それを無くすのがパーソナルスタイリストの存在で、今回スタートした「pickss(ピックス)」もスタイリングが選んだアイテムを自宅で実際に試着してコーディネートを試してもらうことでファッションとの新しい出会い体験を提供しました」(天沼氏)。

「pickss(ピックス)」は、システムこそ新たに構築したものの購読性レンタルサービス「AirCloset」のスキームとほぼ同じもので、パーソナルスタイリングによるファッション体験提供を軸に、サービスの幅を拡大していく考えの流れで生まれたもの。レンタルは定期購読型のサービスですが、調査によればレンタルによるファッションでの出会いをきっかけに、新たな二ファッションアイテムを購入する機会が増える傾向があるといいます。

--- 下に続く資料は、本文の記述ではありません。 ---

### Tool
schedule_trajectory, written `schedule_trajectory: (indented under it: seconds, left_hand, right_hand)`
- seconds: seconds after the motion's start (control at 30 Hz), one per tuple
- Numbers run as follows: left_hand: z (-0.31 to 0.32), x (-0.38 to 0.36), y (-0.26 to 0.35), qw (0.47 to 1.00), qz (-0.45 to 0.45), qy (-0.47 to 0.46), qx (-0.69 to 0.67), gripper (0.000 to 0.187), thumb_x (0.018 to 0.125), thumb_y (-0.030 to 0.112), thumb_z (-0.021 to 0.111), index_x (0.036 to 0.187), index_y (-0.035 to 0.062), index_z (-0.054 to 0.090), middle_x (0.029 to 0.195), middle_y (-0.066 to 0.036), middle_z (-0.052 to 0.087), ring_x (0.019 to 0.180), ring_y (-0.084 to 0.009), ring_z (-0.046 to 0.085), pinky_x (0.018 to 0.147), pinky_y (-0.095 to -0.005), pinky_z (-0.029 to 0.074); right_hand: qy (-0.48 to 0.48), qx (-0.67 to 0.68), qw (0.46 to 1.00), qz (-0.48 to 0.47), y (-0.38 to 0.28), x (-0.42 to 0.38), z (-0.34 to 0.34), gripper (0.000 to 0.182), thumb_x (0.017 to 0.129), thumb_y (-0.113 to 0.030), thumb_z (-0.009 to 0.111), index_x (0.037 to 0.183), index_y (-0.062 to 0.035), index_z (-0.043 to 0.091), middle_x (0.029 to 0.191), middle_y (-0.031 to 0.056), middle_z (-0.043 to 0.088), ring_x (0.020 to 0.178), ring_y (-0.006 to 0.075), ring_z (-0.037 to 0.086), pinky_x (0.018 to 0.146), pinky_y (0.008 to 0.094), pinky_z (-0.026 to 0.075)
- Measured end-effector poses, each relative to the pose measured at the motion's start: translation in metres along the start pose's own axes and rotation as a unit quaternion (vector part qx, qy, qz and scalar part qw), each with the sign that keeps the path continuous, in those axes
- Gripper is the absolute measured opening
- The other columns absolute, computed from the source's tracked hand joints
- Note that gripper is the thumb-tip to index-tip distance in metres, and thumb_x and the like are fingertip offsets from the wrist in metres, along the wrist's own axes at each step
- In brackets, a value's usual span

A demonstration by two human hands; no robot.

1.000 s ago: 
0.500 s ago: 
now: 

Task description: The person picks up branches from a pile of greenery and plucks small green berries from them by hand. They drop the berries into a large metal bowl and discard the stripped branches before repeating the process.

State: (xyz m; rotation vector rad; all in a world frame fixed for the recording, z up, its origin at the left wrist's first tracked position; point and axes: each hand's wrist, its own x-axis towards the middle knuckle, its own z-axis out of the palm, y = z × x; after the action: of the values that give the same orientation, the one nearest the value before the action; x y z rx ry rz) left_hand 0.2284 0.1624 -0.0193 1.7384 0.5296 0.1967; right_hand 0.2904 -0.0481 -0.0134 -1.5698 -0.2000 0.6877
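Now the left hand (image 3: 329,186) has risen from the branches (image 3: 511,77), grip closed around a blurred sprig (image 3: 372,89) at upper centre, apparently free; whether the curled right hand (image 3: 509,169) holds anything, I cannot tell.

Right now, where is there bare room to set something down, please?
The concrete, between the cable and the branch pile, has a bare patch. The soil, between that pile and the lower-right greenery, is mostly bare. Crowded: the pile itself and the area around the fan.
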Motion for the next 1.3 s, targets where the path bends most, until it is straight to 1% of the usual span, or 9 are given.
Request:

そこに投入されたEC「pickss(ピックス)」は都度申し込みのモデルですが、今後パートナーをさらに拡大しブランドやジャンルなどを超えた多様なファッションアイテムを組み合わせたパーソナルスタイリングを提供できるようにする計画で、将来的には小売店頭での購入時に「AirClosetのパーソナルスタイリストがアドバイスをする」(天沼氏)可能性も考えられるとのことです。

【関連URL】
・pickss サービスサイト
https://www.pickss.jp/
・airCloset(ファッションレンタル) 
https://www.air-closet.com/
・オンラインファッションスタイリングサービス「pickss」へウィメンズ3ストアブランドが参画
http://www.united-arrows.co.jp/news/corp/2017/10/079688.html
・エアークローゼットが新規事業「pickss(ピックス)」発表、2017年10月からECプラットフォーム展開へ
http://techwave.jp/archives/airclose-introduced-pickss.html

蛇足:僕はこう思ったッス
 米Amazon.comの試着サービス「Prime Wardrobe」(参考「米Amazon、Prime会員向けにファッションアイテム試着サービスを発表」)に類似する部分もあるのだが、エアークローゼットの違いはパーソナルスタイリストが介在するところに大きな違いがある。本文で述べたように、自分で選んでいる以上、自分に似合うという固定概念から出ることはなかなか難しいからだ。天沼氏はエアークローゼットのスタイリングにおける知見は、最終的には「スタイリングの科学」としてまで完成させていきたい考えだ。